592 – Le lundi saint. Réconfort de la mère d’Annalia, et rencontre du soldat Vital. Le figuier stérile et la parabole des vignerons perfides. Questions sur l’autorité de Jésus et sur le baptême de Jean

31 mars 1947 / 6 mars 1945

Vision du lundi 31 mars 1947 (lundi saint)

592.1 – Jésus sort de bonne heure de la tente d’un galiléen, là-bas, sur le plateau de l’Oliveraie où de nombreux galiléens se rassemblent à l’occasion de la solennité. Le camp dort tout entier sous la clarté de la lune qui se couche lentement, enveloppant d’une blancheur argentée les tentes, les arbres, les pentes et la ville qui dort tout en bas…

Jésus passe avec assurance et sans bruit entre les tentes et, une fois sorti du camp, descend rapidement par des sentiers à pic vers le Gethsémani, le traverse, en sort, dépasse le petit pont sur le Cédron, ruban d’argent qui arpège à la lune, arrive à la porte gardée par des légionnaires. C’est peut-être une mesure de précaution du Proconsul cette garde de nuit aux portes closes. Les soldats, au nombre de quatre, parlent assis sur de grosses pierres qui leur servent de sièges contre le mur puissant, et se chauffent à un feu de brindilles qui jette une lueur rougeâtre sur les cuirasses brillantes et les casques sévères de dessous lesquels émergent des visages si différents, en leur physionomie italique, de ceux des hébreux.

“Qui va là!” dit le premier qui voit apparaître la haute figure de Jésus de derrière le coin d’une masure voisine de la porte, et il saisit la hampe de la lance pointue qu’il tenait appuyée au mur voisin, et imité par les autres, il se met en position réglementaire. Sans donner à Jésus le temps de répondre, il dit: “On n’entre pas. Ne sais-tu pas que la seconde veille est déjà à sa fin?” Il est minuit.

“Je suis Jésus de Nazareth. J’ai ma Mère dans la ville. Je vais la trouver.”

“Oh! l’Homme qui a ressuscité le mort de Béthanie! Par Jupiter! Je vais le voir finalement!”

Et il s’approche de Lui pour le regarder avec curiosité, tournant tout autour de Lui comme pour s’assurer que ce n’est pas quelque chose d’irréel, d’étrange, mais vraiment un homme comme tout le monde. Et il dit:

“Oh! Dieux! Il est beau comme Apollon, mais tout à fait comme nous! Et il n’a ni bâton, ni barrette, ni aucun insigne de son pouvoir!”

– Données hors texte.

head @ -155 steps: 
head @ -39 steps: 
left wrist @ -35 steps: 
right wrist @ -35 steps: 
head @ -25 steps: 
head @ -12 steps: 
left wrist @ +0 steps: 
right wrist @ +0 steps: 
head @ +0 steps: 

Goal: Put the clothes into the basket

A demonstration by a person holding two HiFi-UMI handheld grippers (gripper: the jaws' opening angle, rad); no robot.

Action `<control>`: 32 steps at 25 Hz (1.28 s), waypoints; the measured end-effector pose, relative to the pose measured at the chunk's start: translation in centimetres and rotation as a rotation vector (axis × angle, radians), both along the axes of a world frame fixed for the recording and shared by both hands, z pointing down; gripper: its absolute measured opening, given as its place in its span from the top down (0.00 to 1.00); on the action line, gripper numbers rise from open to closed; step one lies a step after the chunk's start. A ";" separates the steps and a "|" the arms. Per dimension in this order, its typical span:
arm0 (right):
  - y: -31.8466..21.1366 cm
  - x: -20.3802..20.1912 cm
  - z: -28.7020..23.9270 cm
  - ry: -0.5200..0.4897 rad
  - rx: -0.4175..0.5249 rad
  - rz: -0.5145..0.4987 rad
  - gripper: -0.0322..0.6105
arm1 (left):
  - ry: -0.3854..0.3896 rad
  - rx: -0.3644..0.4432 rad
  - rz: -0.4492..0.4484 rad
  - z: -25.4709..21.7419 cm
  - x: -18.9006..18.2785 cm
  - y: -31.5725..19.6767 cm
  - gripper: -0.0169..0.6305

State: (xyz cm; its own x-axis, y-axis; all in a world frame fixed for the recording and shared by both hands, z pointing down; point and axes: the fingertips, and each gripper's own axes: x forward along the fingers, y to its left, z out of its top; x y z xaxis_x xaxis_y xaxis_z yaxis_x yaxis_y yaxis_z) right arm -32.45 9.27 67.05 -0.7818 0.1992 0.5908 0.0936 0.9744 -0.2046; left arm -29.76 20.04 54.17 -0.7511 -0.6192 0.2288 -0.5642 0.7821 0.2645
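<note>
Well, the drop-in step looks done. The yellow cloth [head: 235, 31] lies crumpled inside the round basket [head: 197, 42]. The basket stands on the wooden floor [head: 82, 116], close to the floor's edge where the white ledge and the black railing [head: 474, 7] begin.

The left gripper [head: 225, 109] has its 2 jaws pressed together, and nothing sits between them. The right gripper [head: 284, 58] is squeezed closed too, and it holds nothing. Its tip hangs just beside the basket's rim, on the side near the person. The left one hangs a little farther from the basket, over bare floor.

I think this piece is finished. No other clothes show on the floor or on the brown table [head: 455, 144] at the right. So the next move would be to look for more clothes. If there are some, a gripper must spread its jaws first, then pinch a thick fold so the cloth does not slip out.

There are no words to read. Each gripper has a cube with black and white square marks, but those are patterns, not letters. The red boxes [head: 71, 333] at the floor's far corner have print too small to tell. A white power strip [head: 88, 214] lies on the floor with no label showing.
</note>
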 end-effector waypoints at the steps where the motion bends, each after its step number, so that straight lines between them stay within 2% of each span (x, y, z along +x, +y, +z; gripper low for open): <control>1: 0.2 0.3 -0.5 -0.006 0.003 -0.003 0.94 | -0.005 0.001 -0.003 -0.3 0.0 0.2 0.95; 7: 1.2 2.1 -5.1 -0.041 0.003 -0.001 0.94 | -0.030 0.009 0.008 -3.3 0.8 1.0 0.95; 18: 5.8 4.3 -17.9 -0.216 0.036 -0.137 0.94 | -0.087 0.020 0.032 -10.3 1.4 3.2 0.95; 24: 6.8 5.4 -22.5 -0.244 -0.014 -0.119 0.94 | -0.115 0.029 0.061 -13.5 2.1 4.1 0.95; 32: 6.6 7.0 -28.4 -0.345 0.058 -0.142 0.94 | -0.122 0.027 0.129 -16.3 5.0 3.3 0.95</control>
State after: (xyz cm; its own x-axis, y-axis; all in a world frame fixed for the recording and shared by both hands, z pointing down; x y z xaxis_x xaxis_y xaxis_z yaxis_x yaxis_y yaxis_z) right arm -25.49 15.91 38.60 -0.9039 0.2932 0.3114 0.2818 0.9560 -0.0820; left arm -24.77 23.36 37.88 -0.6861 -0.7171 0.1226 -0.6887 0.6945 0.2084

Il est perplexe. Jésus le regarde patiemment en lui souriant avec douceur.

Les autres qui sont moins curieux — peut-être ils ont déjà vu Jésus d’autres fois — disent:

“Cela aurait été une bonne chose qu’il eût été ici au milieu de la première veille, quand on a porté au tombeau la belle jeune fille morte ce matin. Nous l’aurions vue ressusciter…”

Jésus répète doucement:

“Puis-je aller trouver ma Mère?”

Les quatre soldats se secouent. Le plus âgé parle:

“Vraiment l’ordre serait de ne pas laisser passer, mais tu passerais quand même. Celui qui force les portes de l’Hadès peut bien forcer les portes d’une ville fermée. Et tu n’es pas homme à provoquer des soulèvements. La défense tombe pour Toi. Fais en sorte de n’être pas vu par les rondes à l’intérieur. Ouvre, Marcus Gratus. Et Toi, passe sans bruit. Nous sommes soldats et nous devons obéir…”

“Ne craignez pas. Votre bonté ne se changera pas pour vous en punition.”

Un légionnaire ouvre avec précaution un portillon ouvert dans le portail colossal et dit:

“Passe vite. La veille finit d’ici peu et nous sommes remplacés par ceux qui vont arriver.”

“Paix à vous.”

“Nous sommes des hommes de guerre…”

“Même dans la guerre la paix que je donne demeure, car c’est la paix de l’âme.”

Et Jésus s’engouffre dans l’obscurité de l’arcade ouverte dans l’épaisseur des murs. Il passe en silence devant le corps de garde qui par la porte ouverte laisse passer la lumière tremblante d’une lampe à huile, une lanterne ordinaire, suspendue à un crochet du plafond bas, qui permet de voir des corps de soldats endormis sur des nattes étendues sur le sol, enveloppés dans leurs manteaux, les armes à leurs côtés.

592.1 – Jésus est dans la ville désormais… et je le perds de vue pendant que je regarde rentrer deux des soldats de tout à l’heure qui regardent si Lui s’est éloigné avant d’entrer pour éveiller ceux qui dorment pour la relève.